SOLUCIÓN: Hacer cumplir la ley de bosques, respetar el presupuesto del fondo nacional para la conservación de los bosques (se cubre el 10%) y sancionar una ley para que las provincias restauren no menos de 10.000 hectáreas de áreas forestales degradadas, en especial en el Chaco húmedo, el Chaco seco, la selva misionera, la llanura chaco pampeana y el monte de llanuras y mesetas.

 
6. LOS GLACIARES Menos el Perito Moreno y el Spegazzini, la mayoría de los glaciares de la Patagonia y Cuyo están en retroceso, principalmente por el cambio climático. El tamaño de los glaciares Alerce, Upsala, Frías y Lanín disminuyó, y los del complejo Onelli-Bolados hasta dejaron de estar conectados. El glaciar Frías, por ejemplo, perdió en 19 años unos 0,4 kilómetros cuadrados.

SOLUCIÓN: Actualizar y publicar con regularidad el Inventario Nacional de Glaciares, con prioridad en las provincias mineras.

7. LA PESCA COMERCIAL

No se controla el cumplimiento de la veda de pesca de la merluza común, una especie con “síntomas de exceso de explotación”, según admite la Sayds. La Merluccius hubbsi, la merluza de cola, la anchoíta y la caballa son las principales especies de pesca comercial (en 2011 se extrajeron 700.000 toneladas y se exportó por 1300 millones de dólares). Salvo la anchoíta, que está subexplotada, las otras especies, más el calamar, el langostino y la vieira, demandan medidas de conservación.

SOLUCIÓN: Elaborar un inventario nacional de las especies de valor comercial, revisar el estado de sus poblaciones, proyectar la captura aceptable por jurisdicciones y prohibir el uso de técnicas de pesca indiscriminada.

8. LAS ÁREAS PROTEGIDAS

La actual ley de parques nacionales no alcanza a los sitios arqueológicos e históricos, que son 20 yacimientos y lugares con alto valor cultural. Los parques y las reservas naturales protegidas son el 9,5% del territorio y deberían ser el 15 por ciento.
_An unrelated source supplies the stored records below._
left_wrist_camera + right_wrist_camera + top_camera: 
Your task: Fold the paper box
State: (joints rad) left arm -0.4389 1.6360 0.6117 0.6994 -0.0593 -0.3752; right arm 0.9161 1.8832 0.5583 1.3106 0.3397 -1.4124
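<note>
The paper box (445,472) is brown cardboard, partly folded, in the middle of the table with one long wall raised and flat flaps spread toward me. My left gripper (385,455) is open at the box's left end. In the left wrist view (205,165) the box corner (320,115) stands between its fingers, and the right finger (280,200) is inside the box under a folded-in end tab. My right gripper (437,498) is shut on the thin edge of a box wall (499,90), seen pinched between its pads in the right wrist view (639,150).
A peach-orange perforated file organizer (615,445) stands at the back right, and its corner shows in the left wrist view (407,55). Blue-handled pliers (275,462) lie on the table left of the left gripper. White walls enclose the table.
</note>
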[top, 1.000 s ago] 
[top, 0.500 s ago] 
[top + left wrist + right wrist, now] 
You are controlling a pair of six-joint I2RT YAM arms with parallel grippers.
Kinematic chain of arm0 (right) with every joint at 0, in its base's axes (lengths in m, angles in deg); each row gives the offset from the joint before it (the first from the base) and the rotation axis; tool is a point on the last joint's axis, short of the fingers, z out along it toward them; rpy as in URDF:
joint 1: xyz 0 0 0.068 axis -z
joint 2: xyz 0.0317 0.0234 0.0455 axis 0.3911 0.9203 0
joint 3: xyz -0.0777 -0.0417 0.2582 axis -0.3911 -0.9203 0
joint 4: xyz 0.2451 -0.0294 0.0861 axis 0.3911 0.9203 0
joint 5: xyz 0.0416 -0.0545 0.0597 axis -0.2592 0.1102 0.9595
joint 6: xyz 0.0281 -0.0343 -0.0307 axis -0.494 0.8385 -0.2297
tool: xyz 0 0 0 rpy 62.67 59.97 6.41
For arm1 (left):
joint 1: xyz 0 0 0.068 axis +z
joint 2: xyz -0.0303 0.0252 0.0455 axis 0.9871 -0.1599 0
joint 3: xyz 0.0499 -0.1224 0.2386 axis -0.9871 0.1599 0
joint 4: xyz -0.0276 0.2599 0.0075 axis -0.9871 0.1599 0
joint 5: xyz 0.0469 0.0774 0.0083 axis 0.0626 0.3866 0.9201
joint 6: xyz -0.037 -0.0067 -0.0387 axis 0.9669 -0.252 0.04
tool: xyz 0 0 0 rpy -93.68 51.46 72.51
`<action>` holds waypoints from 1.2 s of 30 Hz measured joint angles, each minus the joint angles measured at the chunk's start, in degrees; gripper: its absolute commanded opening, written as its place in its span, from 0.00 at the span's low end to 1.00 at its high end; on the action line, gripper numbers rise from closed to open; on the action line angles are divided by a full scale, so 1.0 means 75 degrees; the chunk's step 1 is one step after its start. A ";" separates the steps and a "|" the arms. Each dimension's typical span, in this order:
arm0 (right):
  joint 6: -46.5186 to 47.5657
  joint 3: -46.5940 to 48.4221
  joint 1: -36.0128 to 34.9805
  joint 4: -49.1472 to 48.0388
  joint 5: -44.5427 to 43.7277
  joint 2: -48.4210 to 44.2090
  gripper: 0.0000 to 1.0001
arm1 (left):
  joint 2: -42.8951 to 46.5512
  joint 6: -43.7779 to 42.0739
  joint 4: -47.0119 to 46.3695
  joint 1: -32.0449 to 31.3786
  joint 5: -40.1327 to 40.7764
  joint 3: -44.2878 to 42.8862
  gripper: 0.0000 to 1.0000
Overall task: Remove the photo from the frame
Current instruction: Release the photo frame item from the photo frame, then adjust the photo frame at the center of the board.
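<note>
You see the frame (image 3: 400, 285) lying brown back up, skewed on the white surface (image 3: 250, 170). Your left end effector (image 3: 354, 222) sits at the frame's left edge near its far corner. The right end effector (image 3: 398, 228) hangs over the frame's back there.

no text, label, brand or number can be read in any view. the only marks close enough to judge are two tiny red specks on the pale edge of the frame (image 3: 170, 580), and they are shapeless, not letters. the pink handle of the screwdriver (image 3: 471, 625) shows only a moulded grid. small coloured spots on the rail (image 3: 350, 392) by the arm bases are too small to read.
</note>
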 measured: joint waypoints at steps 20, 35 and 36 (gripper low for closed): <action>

Los monumentos históricos cuentan con una ley que los declara como tales, sin más protección ni contexto natural (capillas rurales, campos de batalla, postas o fuertes). El patrimonio natural y cultural incluye más de 2500 especies de vertebrados, 20.000 especies vegetales, 400 parques nacionales y provinciales, 970 monumentos históricos y 1000 museos.

SOLUCIÓN: Modificar la ley de parques nacionales para proteger los sitios arqueológicos e históricos, incorporar un nuevo parque nacional por año y apoyar a las provincias y los municipios para crear 23 parques provinciales y 40 reservas municipales en cuatro años, poner en valor 40 monumentos históricos y formar educadores ambientales.

9. LA FAUNA SILVESTRE

Continúa la caza de especies permitidas y prohibidas, incluidas las que están en peligro de extinción, mientras que los cupos o vedas se fijan arbitrariamente y los permisos de caza se otorgan sin examen previo. La mayoría de las colecciones de animales silvestres vivos o zoológicos no cumplen con las recomendaciones internacionales de conservación, rescate de la fauna autóctona y educación.

SOLUCIÓN: Elaborar un inventario nacional y estadísticas de las especies que afectan la caza deportiva y comercial. Relevar sus poblaciones. Sancionar una ley que unifique los criterios con los que funcionan zoológicos, acuarios, oceanarios y jardines botánicos.

10. LAS LEYES AMBIENTALES

A pesar de contar con legislación ambiental importante, es alto su incumplimiento con “un amplio repertorio de actividades ilícitas” sin sanción.

SOLUCIÓN: Aplicar las leyes ambientales vigentes para desalentar su violación (caza y comercio ilegal de especies, contaminación, incendios forestales, basurales a cielo abierto, entre otros) y alentar a las instituciones, las organizaciones y los ciudadanos que cuidan los recursos naturales.